━━ Exercise inputs

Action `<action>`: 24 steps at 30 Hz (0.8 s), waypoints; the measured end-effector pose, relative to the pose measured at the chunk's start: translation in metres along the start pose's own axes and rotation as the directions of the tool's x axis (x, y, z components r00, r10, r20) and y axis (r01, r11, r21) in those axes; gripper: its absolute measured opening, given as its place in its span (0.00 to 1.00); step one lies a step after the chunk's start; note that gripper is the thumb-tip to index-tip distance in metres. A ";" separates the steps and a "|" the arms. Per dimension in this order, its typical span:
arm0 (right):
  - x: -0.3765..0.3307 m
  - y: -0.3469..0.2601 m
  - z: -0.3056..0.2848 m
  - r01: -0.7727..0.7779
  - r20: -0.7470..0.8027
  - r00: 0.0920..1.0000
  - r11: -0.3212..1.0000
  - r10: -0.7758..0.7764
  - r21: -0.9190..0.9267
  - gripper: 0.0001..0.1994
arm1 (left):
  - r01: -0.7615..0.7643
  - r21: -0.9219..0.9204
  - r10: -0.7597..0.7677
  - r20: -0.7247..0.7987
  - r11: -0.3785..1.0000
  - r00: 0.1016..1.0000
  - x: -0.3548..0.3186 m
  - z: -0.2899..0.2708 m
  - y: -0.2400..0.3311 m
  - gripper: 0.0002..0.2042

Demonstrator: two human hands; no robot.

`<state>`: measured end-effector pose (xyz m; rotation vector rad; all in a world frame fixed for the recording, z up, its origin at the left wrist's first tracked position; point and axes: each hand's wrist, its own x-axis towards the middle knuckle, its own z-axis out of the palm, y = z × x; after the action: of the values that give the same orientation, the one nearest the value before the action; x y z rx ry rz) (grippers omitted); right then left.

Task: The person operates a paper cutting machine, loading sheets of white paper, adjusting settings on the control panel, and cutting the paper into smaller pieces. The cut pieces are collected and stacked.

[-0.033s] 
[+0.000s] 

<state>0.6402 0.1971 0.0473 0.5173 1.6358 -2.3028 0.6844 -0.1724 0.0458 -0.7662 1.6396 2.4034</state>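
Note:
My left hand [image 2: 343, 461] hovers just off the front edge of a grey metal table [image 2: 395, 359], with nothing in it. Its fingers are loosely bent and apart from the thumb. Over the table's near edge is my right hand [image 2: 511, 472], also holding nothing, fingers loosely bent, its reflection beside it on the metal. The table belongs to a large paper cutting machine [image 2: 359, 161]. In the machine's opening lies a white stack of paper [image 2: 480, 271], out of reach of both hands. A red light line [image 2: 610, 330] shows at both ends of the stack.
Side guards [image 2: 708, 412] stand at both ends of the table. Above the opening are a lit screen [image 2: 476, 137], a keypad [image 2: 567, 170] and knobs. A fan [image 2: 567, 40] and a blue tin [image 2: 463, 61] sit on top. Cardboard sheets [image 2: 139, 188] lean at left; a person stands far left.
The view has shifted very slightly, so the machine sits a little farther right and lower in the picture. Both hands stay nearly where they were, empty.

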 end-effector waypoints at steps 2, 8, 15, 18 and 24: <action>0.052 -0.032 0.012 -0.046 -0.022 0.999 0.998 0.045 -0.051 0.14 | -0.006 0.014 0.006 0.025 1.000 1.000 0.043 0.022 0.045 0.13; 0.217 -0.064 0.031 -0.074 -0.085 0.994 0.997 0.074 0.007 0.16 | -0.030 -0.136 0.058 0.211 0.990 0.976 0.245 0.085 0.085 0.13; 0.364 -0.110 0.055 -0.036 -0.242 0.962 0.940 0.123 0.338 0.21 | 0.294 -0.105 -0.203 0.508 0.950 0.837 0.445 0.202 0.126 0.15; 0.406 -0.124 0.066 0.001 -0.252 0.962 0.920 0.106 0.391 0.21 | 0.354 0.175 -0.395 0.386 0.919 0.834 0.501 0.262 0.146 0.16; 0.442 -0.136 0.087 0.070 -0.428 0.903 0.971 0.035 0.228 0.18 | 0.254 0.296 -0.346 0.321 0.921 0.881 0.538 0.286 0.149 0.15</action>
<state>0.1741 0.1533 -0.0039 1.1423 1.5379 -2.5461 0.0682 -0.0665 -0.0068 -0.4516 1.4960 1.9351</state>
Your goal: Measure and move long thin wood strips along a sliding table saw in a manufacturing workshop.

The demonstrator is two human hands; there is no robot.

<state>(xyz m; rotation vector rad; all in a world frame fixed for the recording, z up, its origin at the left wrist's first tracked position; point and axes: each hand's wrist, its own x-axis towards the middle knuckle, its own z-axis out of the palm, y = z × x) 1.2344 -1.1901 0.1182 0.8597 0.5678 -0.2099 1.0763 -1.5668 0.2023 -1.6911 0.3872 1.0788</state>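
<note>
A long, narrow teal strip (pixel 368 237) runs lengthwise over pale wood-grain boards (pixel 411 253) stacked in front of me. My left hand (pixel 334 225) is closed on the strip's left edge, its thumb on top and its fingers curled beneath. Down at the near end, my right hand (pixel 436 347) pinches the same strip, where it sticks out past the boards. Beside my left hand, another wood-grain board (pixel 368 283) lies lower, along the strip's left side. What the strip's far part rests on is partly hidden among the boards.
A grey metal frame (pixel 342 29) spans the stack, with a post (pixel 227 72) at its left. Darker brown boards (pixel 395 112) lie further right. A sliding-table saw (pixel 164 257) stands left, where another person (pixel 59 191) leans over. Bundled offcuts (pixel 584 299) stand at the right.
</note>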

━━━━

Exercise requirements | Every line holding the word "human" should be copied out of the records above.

Task result |
Demonstrator: two human hands; no robot.
The demonstrator is two human hands; there is no robot.

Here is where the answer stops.